─── The data ───
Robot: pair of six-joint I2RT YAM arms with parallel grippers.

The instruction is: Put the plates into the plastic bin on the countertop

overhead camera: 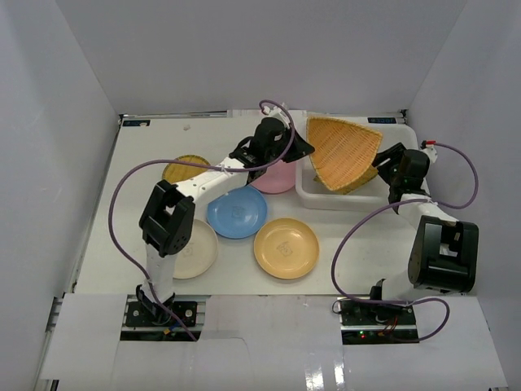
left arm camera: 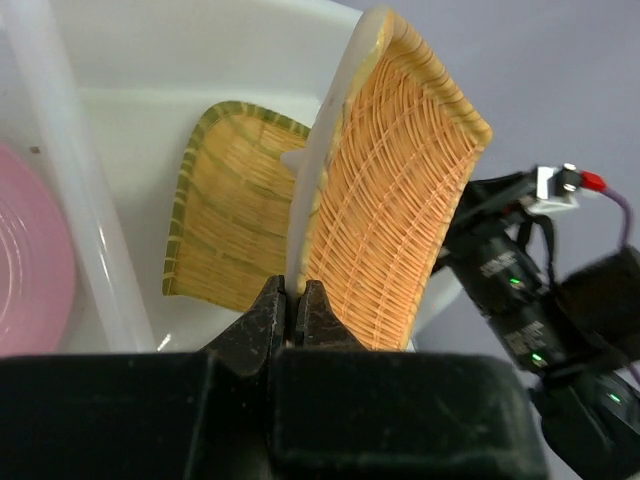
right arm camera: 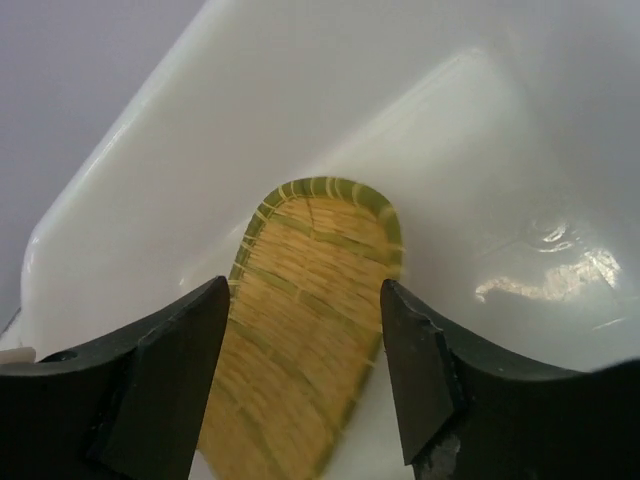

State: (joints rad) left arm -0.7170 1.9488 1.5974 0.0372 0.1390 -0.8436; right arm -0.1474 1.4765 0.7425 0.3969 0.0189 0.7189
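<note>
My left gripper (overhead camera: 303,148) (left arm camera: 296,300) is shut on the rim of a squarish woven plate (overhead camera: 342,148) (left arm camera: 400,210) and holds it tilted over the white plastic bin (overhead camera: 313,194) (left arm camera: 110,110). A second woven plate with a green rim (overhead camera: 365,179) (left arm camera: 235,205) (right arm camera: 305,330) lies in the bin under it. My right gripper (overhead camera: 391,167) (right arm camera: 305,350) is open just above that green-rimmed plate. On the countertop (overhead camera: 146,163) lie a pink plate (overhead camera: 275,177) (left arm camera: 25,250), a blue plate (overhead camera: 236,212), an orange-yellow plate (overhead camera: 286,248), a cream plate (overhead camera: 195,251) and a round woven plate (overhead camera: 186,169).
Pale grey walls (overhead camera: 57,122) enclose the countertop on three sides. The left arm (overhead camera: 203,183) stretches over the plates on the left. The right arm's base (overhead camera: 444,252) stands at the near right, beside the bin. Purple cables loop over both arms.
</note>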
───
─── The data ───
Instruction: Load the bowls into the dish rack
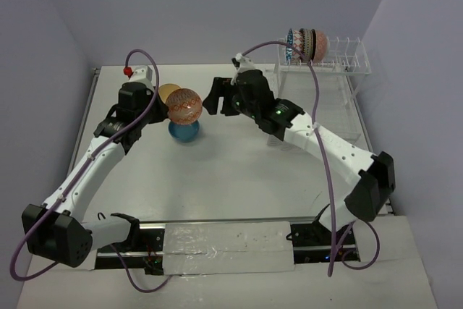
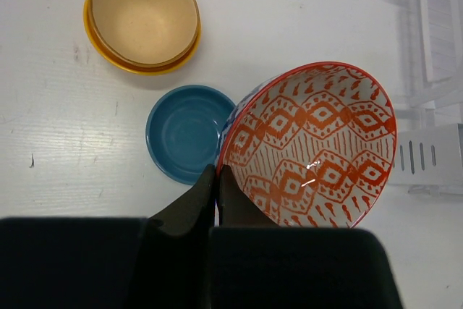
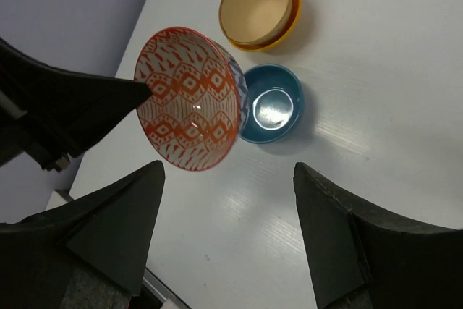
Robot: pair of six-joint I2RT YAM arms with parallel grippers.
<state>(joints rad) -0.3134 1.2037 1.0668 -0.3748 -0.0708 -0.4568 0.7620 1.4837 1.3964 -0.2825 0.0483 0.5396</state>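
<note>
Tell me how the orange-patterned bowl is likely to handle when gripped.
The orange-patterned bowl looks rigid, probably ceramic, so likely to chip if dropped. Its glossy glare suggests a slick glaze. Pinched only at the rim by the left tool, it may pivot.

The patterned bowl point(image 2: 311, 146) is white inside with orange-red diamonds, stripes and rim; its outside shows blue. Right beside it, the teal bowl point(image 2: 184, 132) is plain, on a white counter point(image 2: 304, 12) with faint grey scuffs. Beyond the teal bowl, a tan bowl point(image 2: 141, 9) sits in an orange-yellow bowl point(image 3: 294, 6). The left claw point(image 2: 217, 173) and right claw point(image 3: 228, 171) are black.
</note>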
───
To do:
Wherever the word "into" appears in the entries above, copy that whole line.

Reply:
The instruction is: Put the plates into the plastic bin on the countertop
Instruction: Load the bowls into the dish rack

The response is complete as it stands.